Background: It is important to assess the risk of collateral injury to the esophagus with novel AF ablation technologies.
Objective: To investigate the esophageal effect of PFA delivered using a novel expandable 9 mm spherical lattice-tip catheter (Sphere-9, Affera).
Methods: Under general anesthesia, percutaneousfemoral venous access was obtained in 5 swine. The esophagus was deflected adjacent to the inferior vena cava (IVC) using an esophageal deviation balloon (DV8; Manual Surgical Sciences Inc). Using a 12Fr deflectable sheath, lesions were delivered with the lattice catheter in the IVC at areas contacting the deviated esophagus.
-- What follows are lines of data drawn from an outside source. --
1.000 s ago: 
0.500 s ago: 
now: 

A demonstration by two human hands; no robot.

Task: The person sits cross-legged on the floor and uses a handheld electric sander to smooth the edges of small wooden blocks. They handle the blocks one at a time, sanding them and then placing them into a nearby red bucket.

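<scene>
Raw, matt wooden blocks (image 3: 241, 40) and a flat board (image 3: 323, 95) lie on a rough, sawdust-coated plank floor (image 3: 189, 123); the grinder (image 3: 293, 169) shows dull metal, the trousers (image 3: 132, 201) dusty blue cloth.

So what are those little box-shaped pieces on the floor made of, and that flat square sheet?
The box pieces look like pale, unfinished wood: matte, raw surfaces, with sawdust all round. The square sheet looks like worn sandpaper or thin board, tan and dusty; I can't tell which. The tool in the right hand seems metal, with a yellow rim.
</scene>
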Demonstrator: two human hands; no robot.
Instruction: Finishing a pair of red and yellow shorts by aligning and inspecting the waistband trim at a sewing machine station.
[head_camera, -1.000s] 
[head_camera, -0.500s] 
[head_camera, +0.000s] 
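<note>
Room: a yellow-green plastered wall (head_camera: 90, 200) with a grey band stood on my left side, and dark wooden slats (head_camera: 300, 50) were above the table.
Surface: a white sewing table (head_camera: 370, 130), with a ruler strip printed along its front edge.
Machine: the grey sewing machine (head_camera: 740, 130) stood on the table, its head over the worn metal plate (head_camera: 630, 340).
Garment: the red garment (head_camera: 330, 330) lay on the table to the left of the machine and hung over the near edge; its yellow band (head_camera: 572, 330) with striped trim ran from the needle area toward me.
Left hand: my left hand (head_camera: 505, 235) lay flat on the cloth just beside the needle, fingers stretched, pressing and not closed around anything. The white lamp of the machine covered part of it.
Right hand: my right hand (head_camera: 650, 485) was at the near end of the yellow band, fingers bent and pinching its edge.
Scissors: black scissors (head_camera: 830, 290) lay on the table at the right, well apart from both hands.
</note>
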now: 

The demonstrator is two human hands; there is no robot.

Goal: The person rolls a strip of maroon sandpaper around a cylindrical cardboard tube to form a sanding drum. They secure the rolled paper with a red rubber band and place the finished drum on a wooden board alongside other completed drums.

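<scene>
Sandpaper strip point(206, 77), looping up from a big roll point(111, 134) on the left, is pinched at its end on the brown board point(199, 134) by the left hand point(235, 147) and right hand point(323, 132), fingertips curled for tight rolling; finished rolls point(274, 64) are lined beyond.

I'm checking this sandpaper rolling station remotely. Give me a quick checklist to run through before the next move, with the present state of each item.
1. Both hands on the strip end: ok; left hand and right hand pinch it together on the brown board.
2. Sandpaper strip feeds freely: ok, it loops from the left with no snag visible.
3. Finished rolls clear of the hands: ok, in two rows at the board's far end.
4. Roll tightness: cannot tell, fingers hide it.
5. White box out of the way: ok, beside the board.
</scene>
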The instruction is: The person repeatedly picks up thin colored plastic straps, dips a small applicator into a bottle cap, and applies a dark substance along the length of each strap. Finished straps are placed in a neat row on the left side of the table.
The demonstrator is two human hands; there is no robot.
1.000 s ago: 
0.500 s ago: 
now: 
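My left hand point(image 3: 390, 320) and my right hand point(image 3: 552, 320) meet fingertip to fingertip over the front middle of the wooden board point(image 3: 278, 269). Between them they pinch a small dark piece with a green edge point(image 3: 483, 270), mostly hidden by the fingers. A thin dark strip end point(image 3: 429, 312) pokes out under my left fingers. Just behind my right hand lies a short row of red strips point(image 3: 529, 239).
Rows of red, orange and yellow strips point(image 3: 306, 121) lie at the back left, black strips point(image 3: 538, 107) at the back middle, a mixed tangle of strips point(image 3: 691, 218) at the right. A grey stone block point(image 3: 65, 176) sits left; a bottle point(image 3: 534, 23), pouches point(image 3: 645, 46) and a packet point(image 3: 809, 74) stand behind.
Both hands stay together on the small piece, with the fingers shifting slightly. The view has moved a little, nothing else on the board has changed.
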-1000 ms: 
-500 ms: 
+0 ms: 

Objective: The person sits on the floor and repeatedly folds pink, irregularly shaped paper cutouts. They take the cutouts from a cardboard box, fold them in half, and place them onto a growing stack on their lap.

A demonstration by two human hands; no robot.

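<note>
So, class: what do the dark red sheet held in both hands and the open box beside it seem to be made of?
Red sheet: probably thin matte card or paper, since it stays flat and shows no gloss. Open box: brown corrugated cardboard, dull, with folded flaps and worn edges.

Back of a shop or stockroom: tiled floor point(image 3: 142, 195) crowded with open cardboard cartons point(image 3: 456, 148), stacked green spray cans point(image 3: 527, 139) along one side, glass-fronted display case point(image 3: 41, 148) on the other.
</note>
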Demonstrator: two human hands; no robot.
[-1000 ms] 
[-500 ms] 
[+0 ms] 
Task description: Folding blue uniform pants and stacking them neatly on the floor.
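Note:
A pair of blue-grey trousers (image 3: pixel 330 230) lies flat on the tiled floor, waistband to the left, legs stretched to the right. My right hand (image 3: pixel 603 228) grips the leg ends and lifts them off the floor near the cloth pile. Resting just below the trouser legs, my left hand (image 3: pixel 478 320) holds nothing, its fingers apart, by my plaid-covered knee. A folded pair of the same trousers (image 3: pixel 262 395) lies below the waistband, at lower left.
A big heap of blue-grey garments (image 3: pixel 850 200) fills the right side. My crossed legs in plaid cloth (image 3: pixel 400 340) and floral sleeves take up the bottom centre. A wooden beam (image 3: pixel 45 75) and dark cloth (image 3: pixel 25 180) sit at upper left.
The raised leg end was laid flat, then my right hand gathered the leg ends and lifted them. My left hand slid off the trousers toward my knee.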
In the PFA cohort (4 of 5 swine), 10.3±1.7 discrete PFA applications were delivered with forceful contact. In 1 swine, five RF lesions were placed with the same catheter; as this was to serve as a positive control of esophageal damage, an excessive RFA dose was chosen (temperature-controlled irrigated RF, 75℃ for 5 sec/lesion). All swine were sacrificed after 12.2±1.3days.
Results: All swine completed the follow up period. The weight increased by 11.4±7.4% and 5.4% in the PFA and RF cohorts, respectively. On gross necropsy, PFA swine demonstrated no evidence of esophageal lesions (0 of 4, 0%) in contrast to the RF control animal, where an esophageal fistula was seen. The size of the mucosal aspect of the fistula was 13.7 x 8.9 mm; it was densely adherent to the lung and IVC. All tissue was submitted for histological examination.
Conclusion: In this novel in vivo model of esophageal fistula, pulsed field energy delivered by the lattice-tip catheter did not affect the esophagus, thus demonstrating the tissue specificity of this non-thermal ablative energy.